After Gregor’s transformation, Grete initially seems to care about and feel concern for his well-being, as she would have before his metamorphosis. When she first sees Gregor, she shuts the door quickly in surprise, but she opened it again and “came in on tiptoe, as if she were visiting an invalid or even a stranger” (378). She didn’t want to disturb him and acted very polite around him. She sets out different types of food for him, to see which he likes the best. She also notices his new habits of his, and helps him keep them. For instance, leaving the chair by the window when she notices that he moves it there.

Through this, however, there is an obvious detachment and separation from Gregor after his transformation. The fact that Grete entered Gregor’s room feeling like he was a stranger implies her changed feeling toward him. Gregor had a basin “for his exclusive use,” as if his family could not use something after he had touched it (378). Also, his sister never touches the food that he doesn’t eat, even when it is apparent that he didn’t touch the food.

The sight of Gregor seems to cause a change in Grete’s behavior toward her brother. This may be evident when Gregor covers himself with a sheet, and he “even fancied that he caught a thankful glance from her eye” (382). Before this incident, Grete views Gregor as her brother in an unfortunate state. After she sees him, however, she begins to see him more as a creature than as her brother. At the same time, Gregor is beginning to eat less and act more like an insect than a human.

Another example of Grete’s changed attitude toward Gregor is her increasingly protective attitude toward the responsibility of taking care of Gregor, which soon seems to be more of a struggle between Grete and her parents than that of care for her brother. Gregor’s predicament creates an opportunity for Grete to be seen as more helpful and responsible to her parents. It seems that Grete becomes more concerned with cleaning Gregor’s room to prove her responsibility and maturity to her parents, and not necessarily with looking after Gregor’s welfare. Gregor still sees her, however, as “only a child despite the efforts she was making and had perhaps taken on so difficult a task merely out of childish thoughtlessness” (382).

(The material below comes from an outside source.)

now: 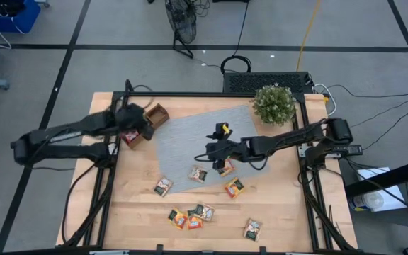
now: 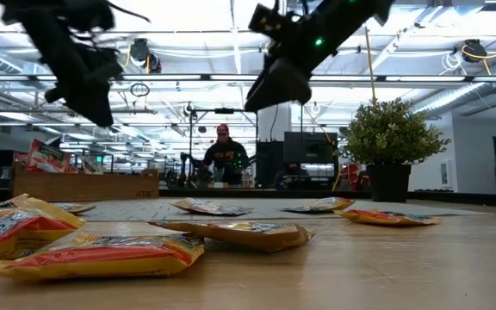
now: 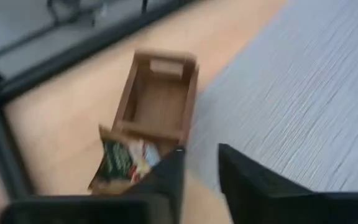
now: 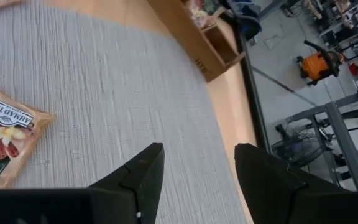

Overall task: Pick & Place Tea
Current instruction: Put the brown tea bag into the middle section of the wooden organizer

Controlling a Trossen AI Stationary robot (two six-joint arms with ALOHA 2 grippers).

Grete has her own opinions of what is good for Gregor, which many times opposes Gregor’s feelings, and she sees herself as “an expert in Gregor’s affairs” (384). Also, quite frequently these opinions oppose her parents’ views, which indicates that she is disagreeing with them for the sake of disagreeing, and again not concerning herself with the well-being of her brother. Grete is given a great deal of power when taking the role of caretaker over Gregor, and she uses the full extent of this power, and perhaps even abuses it. she is the one to decide if someone is allowed to visit Gregor and she determines what should be done with Gregor’s room.

Progressively, Grete begins to act against Gregor and begins to show less consideration and concern for his feelings, just as Gregor is beginning to care less about his family and more about his own situation. When Grete’s father comes home after Gregor has scared his mother and is out of his room, Grete doesn’t try to defend Gregor. Gregor gathers that “Grete’s all too brief statement” will lead to his father’s anger (386).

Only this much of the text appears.